Your objective - From the first line to the last, set down the material exactly and drop every picture.

+++ Material provided

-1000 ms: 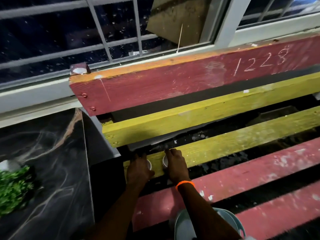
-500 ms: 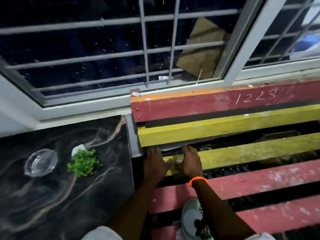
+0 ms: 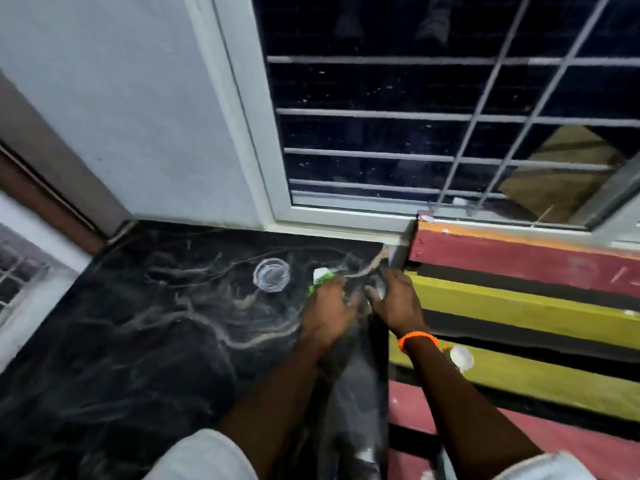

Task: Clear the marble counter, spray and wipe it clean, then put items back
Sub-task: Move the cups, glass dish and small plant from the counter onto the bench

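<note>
The black marble counter (image 3: 145, 323) fills the lower left of the view, its long axis running from about seven o'clock up toward one o'clock, where its far edge meets the white window frame (image 3: 277, 188). Its right edge runs almost straight down toward six o'clock, beside the red and yellow wooden bench (image 3: 519, 306), whose slats lie crosswise toward three o'clock. A small clear glass bowl (image 3: 272, 274) sits upright on the marble near the far edge, at about eleven o'clock from the left hand (image 3: 329, 313). Just beside it, toward three o'clock, is a small green plant in a white pot (image 3: 321, 276), partly covered by the left hand; motion blur hides whether the fingers touch or grip it, so its hold cannot be told. The right hand (image 3: 398, 303), wearing an orange wristband (image 3: 417, 339), is over the counter's right edge at the bench side; something pale shows at its fingers, but blur hides whether they pinch it. A small white round object (image 3: 461, 356) rests on a yellow slat, at about four o'clock from the right wrist. Both forearms reach in from the bottom edge, with pale sleeves at the frame's foot.
</note>
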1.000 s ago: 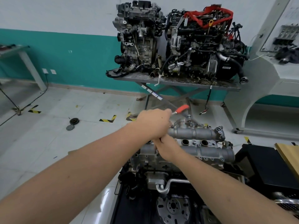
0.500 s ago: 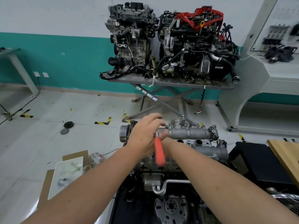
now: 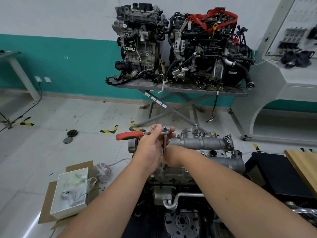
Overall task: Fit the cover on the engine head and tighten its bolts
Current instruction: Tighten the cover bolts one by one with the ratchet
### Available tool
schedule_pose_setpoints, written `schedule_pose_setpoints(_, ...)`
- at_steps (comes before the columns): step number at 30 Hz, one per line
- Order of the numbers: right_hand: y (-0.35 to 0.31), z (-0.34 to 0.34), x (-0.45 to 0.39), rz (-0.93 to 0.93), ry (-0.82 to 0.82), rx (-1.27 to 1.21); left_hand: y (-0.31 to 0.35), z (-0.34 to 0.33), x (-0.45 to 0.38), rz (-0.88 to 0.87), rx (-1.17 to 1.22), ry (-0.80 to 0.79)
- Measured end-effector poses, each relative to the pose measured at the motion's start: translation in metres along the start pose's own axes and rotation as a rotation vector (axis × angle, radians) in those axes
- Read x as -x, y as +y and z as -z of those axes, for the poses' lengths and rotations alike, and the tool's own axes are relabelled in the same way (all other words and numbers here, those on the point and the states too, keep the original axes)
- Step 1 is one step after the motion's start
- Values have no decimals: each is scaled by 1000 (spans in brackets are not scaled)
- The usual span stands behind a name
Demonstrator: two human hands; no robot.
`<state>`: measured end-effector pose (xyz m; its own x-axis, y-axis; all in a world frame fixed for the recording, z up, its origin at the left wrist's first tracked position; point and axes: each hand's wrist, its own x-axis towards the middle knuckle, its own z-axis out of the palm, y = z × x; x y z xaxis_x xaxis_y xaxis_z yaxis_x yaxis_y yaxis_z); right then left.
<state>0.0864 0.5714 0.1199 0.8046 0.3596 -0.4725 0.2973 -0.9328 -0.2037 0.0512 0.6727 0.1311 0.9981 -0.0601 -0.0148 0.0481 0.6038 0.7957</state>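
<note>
Head view: left hand (image 3: 151,148) grips ratchet (image 3: 145,133).

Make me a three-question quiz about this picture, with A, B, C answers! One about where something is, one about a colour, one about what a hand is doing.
1. Where is the white box?
A. on the floor, left of the engine
B. on the far table
C. in a hand

2. What colour is the ratchet handle?
A. blue
B. red
C. yellow

3. What is the left hand doing?
A. hanging idle
B. pointing at the wall
C. holding the ratchet near its head

Answers: 1 A, it rests on flattened cardboard on the tiles. 2 B, the grip is red. 3 C, fingers curl round the tool.
</note>
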Motion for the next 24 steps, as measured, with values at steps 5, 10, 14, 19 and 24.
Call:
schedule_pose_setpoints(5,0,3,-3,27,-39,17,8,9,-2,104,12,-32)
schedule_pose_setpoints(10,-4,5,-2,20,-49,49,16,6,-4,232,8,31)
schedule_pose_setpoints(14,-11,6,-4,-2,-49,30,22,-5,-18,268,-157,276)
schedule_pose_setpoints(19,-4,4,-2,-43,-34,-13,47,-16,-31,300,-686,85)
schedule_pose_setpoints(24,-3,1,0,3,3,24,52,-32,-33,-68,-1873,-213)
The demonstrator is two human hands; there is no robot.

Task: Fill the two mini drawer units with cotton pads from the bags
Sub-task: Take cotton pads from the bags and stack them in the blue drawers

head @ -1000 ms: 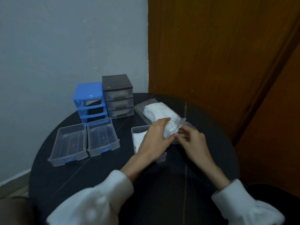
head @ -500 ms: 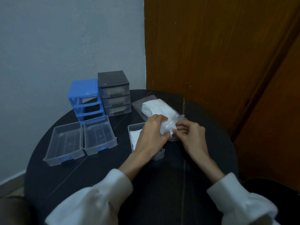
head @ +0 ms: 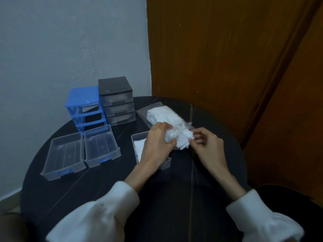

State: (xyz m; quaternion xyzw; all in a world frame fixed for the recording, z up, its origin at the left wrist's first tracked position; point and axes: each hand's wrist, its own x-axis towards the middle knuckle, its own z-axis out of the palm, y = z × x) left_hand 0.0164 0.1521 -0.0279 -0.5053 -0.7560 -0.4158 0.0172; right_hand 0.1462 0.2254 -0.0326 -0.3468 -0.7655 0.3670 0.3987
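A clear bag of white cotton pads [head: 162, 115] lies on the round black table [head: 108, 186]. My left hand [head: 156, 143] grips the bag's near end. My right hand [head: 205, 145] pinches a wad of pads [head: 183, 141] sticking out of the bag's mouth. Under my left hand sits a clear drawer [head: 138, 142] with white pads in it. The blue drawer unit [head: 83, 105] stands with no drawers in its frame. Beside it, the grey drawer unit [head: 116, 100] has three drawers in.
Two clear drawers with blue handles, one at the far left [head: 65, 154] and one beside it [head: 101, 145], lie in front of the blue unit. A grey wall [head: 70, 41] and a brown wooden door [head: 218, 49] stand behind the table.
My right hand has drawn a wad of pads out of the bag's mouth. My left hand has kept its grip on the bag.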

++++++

Answer box -
-1000 ms: 
-500 ms: 
+0 ms: 

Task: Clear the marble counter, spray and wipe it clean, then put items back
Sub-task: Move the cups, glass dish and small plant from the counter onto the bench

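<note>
The black marble counter (image 3: 145, 323) fills the lower left of the view, its long axis running from about seven o'clock up toward one o'clock, where its far edge meets the white window frame (image 3: 277, 188). Its right edge runs almost straight down toward six o'clock, beside the red and yellow wooden bench (image 3: 519, 306), whose slats lie crosswise toward three o'clock. A small clear glass bowl (image 3: 272, 274) sits upright on the marble near the far edge, at about eleven o'clock from the left hand (image 3: 329, 313). Just beside it, toward three o'clock, is a small green plant in a white pot (image 3: 321, 276), partly covered by the left hand; motion blur hides whether the fingers touch or grip it, so its hold cannot be told. The right hand (image 3: 398, 303), wearing an orange wristband (image 3: 417, 339), is over the counter's right edge at the bench side; something pale shows at its fingers, but blur hides whether they pinch it. A small white round object (image 3: 461, 356) rests on a yellow slat, at about four o'clock from the right wrist. Both forearms reach in from the bottom edge, with pale sleeves at the frame's foot.
</note>
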1.000 s ago: 
0.500 s ago: 
now: 
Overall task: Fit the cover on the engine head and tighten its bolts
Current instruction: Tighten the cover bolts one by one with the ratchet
### Available tool
schedule_pose_setpoints, written `schedule_pose_setpoints(_, ...)`
- at_steps (comes before the columns): step number at 30 Hz, one per line
- Order of the numbers: right_hand: y (-0.35 to 0.31), z (-0.34 to 0.34), x (-0.45 to 0.39), rz (-0.93 to 0.93), ry (-0.82 to 0.82), rx (-1.27 to 1.21); left_hand: y (-0.31 to 0.35), z (-0.34 to 0.33), x (-0.45 to 0.38), rz (-0.88 to 0.87), rx (-1.17 to 1.22), ry (-0.80 to 0.79)
- Measured end-effector poses, each relative to the pose measured at the motion's start: translation in metres along the start pose's own axes and rotation as a rotation vector (axis × angle, radians) in those axes
- Read x as -x, y as +y and z as -z of those axes, for the poses' lengths and rotations alike, and the tool's own axes are relabelled in the same way (all other words and numbers here, those on the point and the states too, keep the original axes)
- Step 1 is one step after the motion's start
- Values have no decimals: each is scaled by 1000 (spans in brackets are not scaled)
- The usual span stands behind a name
Demonstrator: two human hands; no robot.
`<state>`: measured end-effector pose (xyz m; its own x-axis, y-axis; all in a world frame fixed for the recording, z up, its origin at the left wrist's first tracked position; point and axes: each hand's wrist, its own x-axis towards the middle knuckle, its own z-axis out of the palm, y = z × x; x y z xaxis_x xaxis_y xaxis_z yaxis_x yaxis_y yaxis_z); right then left.
<state>0.0864 0.5714 0.1199 0.8046 0.3596 -0.4725 0.2973 -0.9328 -0.2037 0.0512 0.6727 0.1311 0.9981 -0.0601 -0.0148 0.0481 0.6038 0.7957</state>
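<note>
Head view: left hand (image 3: 151,148) grips ratchet (image 3: 145,133).

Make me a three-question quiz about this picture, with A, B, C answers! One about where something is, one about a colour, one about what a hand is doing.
1. Where is the white box?
A. on the floor, left of the engine
B. on the far table
C. in a hand

2. What colour is the ratchet handle?
A. blue
B. red
C. yellow

3. What is the left hand doing?
A. hanging idle
B. pointing at the wall
C. holding the ratchet near its head

Answers: 1 A, it rests on flattened cardboard on the tiles. 2 B, the grip is red. 3 C, fingers curl round the tool.
</note>
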Motion for the next 24 steps, as measured, with values at steps 5, 10, 14, 19 and 24.
Call:
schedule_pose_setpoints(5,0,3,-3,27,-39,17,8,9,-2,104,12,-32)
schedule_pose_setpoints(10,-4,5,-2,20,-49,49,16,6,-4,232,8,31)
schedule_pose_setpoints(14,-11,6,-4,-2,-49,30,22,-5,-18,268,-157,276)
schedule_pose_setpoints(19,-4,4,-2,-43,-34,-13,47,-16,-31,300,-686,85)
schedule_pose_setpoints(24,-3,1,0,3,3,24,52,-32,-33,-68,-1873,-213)
The demonstrator is two human hands; there is no robot.

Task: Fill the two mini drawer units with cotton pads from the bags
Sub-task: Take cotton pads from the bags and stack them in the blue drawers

head @ -1000 ms: 
head @ -500 ms: 
head @ +0 ms: 

State: (xyz m; quaternion xyzw; all in a world frame fixed for the recording, z up, its origin at the left wrist's first tracked position; point and axes: each hand's wrist, its own x-axis towards the middle knuckle, its own z-axis out of the palm, y = z × x) left_hand 0.0164 0.1521 -0.0279 -0.5053 -0.7560 -0.4158 0.0172; right_hand 0.1462 0.2254 -0.0326 -0.3468 -0.7655 0.3670 0.3987
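A clear bag of white cotton pads [head: 162, 115] lies on the round black table [head: 108, 186]. My left hand [head: 156, 143] grips the bag's near end. My right hand [head: 205, 145] pinches a wad of pads [head: 183, 141] sticking out of the bag's mouth. Under my left hand sits a clear drawer [head: 138, 142] with white pads in it. The blue drawer unit [head: 83, 105] stands with no drawers in its frame. Beside it, the grey drawer unit [head: 116, 100] has three drawers in.
Two clear drawers with blue handles, one at the far left [head: 65, 154] and one beside it [head: 101, 145], lie in front of the blue unit. A grey wall [head: 70, 41] and a brown wooden door [head: 218, 49] stand behind the table.
My right hand has drawn a wad of pads out of the bag's mouth. My left hand has kept its grip on the bag.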

This exercise has been answered in full.